Data block:
——————————

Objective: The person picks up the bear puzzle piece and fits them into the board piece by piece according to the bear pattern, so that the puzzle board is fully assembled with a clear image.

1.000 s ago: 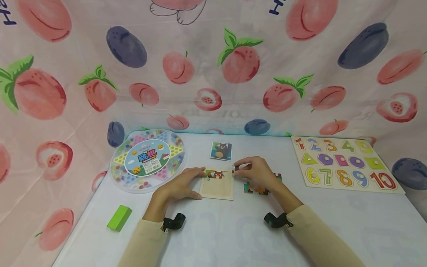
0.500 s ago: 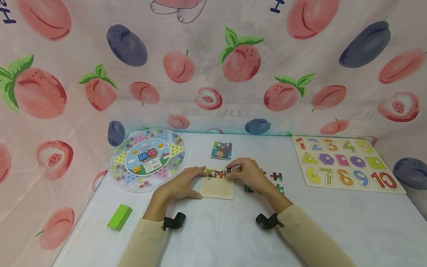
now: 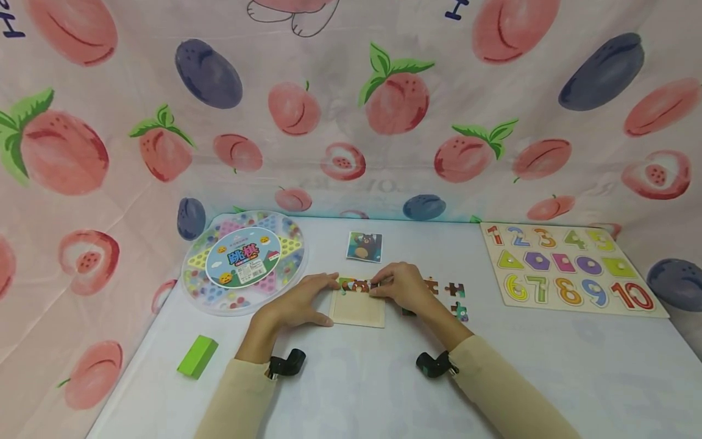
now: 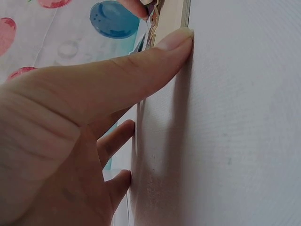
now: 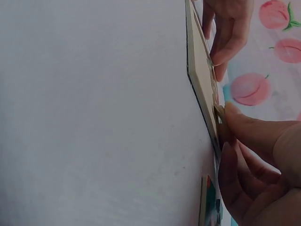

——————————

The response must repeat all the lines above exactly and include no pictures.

Your solution:
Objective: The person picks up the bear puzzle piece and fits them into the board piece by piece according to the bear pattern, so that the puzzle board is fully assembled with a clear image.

1.000 s ago: 
0.500 s ago: 
now: 
now: 
now: 

The work is done, and the output is complete.